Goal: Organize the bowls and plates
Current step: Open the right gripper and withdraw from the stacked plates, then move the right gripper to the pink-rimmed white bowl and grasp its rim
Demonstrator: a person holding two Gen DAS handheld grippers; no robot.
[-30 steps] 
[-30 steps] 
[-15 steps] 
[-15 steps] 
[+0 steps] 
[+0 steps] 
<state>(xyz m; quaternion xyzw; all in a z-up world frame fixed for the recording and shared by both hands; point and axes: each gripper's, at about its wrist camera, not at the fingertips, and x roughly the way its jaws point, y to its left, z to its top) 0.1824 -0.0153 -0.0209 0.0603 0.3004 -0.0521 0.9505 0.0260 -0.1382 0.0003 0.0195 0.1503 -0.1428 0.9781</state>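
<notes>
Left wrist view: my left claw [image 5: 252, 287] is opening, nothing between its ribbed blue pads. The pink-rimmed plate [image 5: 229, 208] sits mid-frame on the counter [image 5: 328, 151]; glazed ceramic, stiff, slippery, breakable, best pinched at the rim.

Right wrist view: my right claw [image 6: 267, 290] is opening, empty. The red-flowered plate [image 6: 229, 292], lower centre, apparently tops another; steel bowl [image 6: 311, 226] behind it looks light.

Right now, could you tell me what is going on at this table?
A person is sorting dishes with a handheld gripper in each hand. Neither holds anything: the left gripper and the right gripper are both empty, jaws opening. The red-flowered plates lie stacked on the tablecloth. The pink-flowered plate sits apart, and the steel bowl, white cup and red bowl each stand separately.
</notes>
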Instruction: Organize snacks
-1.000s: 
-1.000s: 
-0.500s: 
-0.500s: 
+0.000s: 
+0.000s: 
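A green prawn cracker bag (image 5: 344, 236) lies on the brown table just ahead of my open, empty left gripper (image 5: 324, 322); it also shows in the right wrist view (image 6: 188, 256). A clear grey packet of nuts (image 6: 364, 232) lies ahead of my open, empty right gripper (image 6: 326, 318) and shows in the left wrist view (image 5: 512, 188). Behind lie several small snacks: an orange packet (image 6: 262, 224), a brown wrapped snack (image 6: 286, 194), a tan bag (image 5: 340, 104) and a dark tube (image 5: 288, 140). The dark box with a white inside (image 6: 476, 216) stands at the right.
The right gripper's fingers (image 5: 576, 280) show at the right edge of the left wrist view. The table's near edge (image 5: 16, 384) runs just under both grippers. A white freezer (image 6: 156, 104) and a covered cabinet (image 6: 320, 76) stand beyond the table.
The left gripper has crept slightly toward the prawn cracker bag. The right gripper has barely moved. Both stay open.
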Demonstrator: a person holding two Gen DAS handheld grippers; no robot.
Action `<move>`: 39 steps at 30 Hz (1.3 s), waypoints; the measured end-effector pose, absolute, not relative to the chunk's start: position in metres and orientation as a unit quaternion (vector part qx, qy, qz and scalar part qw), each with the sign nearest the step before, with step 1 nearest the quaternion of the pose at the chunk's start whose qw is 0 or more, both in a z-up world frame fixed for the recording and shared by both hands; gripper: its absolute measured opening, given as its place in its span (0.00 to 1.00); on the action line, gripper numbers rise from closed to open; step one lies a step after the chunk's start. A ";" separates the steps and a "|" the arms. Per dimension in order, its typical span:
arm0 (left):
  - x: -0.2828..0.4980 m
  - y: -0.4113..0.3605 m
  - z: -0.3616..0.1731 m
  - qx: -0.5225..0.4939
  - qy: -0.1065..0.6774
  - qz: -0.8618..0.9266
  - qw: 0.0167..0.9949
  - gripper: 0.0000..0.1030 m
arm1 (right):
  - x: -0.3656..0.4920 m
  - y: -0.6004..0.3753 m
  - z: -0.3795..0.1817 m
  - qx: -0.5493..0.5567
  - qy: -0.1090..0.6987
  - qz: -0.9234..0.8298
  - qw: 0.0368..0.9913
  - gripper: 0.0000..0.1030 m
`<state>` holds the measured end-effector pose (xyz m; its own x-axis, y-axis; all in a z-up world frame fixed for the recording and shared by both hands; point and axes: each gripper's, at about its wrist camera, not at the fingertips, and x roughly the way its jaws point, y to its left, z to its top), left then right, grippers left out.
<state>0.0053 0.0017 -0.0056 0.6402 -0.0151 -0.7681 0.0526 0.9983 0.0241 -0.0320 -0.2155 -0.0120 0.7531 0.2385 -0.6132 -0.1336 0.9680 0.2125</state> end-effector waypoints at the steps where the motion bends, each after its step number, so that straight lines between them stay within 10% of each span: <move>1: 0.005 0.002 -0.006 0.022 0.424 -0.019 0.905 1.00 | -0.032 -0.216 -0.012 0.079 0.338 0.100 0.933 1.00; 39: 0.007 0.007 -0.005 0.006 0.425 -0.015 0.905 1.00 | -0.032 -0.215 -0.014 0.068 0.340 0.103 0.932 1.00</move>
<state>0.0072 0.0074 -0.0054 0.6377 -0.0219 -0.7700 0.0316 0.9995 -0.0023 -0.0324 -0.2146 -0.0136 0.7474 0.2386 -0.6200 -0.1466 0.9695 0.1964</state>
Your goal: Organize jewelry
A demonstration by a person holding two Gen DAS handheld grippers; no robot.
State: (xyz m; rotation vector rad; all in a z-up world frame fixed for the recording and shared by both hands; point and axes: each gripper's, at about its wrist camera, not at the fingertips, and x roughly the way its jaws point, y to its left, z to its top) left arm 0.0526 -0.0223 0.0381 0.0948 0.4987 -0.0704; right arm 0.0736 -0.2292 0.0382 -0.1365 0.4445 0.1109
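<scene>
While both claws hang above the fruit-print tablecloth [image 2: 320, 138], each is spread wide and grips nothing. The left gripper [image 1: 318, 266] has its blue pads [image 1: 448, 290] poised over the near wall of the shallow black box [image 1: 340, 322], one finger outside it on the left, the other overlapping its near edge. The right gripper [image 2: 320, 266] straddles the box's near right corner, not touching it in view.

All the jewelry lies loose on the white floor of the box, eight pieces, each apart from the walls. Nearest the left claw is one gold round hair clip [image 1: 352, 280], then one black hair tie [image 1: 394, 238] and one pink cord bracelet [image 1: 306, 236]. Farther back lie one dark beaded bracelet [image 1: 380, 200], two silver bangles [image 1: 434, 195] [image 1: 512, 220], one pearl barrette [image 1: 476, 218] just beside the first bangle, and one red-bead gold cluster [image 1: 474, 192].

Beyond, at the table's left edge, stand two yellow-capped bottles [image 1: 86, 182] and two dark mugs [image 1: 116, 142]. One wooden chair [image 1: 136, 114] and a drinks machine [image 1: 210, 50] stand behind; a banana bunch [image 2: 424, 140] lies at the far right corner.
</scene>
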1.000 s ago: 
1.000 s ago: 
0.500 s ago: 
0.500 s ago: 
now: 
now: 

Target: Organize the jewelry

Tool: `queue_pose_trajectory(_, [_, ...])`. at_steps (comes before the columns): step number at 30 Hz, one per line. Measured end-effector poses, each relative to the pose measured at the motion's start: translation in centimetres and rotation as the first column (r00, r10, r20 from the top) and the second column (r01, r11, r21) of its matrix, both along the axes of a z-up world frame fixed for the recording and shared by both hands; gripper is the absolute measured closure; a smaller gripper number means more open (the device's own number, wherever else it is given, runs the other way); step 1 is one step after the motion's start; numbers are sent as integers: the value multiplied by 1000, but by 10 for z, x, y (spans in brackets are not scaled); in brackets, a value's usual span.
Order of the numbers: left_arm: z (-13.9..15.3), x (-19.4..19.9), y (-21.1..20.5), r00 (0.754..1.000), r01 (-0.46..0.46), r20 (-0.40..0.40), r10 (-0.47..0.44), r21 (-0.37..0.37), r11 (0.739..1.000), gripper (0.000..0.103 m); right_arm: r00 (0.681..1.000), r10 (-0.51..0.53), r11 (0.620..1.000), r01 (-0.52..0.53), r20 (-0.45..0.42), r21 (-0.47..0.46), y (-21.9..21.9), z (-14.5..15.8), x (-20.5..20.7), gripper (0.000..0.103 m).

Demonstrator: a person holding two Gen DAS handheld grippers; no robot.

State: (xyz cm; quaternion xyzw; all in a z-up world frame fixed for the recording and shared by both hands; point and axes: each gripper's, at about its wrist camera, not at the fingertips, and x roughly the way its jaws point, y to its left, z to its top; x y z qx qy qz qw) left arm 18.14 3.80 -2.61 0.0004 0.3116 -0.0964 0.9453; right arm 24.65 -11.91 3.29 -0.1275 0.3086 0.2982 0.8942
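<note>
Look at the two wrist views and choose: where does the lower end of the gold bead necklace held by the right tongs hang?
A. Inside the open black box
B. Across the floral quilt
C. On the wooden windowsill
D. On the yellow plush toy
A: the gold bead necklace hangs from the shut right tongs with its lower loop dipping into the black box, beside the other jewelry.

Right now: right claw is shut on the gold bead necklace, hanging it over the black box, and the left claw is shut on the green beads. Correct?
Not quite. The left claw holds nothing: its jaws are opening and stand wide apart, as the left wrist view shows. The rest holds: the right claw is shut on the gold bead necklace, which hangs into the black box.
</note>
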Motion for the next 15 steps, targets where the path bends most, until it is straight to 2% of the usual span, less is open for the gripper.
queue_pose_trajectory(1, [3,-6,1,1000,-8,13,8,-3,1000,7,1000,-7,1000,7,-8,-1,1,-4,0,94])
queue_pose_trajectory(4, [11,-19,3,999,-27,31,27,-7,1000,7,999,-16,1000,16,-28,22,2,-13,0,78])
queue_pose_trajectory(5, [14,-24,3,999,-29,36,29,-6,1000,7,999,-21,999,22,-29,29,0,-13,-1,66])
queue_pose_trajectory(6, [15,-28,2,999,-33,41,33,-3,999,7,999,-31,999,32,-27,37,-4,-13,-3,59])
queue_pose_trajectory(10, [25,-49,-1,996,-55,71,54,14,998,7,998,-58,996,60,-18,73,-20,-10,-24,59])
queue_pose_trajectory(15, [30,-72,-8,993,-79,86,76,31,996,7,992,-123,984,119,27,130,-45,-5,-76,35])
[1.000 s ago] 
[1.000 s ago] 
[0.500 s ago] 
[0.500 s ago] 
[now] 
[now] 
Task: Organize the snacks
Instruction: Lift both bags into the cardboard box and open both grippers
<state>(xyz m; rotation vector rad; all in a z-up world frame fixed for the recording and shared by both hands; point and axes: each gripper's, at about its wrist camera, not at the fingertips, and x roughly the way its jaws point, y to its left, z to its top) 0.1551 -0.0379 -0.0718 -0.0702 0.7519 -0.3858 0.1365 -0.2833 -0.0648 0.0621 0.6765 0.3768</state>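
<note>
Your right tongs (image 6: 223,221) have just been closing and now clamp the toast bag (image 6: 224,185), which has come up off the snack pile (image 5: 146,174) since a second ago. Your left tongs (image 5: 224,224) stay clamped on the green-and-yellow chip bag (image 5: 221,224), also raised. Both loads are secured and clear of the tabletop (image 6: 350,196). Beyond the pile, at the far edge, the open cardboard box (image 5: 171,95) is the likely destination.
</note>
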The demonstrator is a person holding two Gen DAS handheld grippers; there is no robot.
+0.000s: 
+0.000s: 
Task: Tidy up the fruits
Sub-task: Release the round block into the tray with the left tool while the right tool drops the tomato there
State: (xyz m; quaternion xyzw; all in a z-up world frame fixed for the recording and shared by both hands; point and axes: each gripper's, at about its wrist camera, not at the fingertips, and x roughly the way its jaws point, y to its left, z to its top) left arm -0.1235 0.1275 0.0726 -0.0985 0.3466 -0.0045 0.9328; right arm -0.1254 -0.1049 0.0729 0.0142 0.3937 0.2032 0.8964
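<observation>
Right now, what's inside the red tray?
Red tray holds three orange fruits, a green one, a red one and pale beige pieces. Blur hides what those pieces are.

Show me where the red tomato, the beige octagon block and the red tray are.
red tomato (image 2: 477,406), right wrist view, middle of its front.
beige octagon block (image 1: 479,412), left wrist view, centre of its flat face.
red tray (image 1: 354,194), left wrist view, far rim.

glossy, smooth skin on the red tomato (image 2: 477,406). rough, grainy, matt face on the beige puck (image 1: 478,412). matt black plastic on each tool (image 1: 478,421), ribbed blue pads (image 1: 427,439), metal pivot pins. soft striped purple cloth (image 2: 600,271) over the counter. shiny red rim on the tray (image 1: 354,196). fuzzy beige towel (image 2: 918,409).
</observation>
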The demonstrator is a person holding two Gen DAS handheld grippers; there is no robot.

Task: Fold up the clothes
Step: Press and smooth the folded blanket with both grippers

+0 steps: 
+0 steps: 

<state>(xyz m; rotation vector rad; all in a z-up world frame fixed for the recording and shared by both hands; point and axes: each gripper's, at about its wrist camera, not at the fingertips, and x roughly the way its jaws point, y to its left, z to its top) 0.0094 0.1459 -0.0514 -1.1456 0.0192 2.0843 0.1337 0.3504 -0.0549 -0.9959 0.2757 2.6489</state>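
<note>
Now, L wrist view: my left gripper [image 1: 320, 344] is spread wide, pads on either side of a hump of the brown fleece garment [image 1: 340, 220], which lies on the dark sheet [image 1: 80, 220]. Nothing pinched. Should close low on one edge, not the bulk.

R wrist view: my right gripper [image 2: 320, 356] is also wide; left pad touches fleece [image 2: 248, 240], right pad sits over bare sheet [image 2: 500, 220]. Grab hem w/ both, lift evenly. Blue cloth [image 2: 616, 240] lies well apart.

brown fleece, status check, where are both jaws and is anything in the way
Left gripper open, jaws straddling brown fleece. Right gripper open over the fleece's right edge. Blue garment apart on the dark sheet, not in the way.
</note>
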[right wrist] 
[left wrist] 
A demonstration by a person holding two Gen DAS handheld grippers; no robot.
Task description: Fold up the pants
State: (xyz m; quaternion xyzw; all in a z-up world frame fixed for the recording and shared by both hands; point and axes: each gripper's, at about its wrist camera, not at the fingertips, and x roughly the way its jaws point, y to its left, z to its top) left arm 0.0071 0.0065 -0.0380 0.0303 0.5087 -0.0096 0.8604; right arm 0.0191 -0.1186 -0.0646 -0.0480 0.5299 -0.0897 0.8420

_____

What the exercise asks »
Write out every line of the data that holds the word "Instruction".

Exercise output »
Instruction: Organize snacks
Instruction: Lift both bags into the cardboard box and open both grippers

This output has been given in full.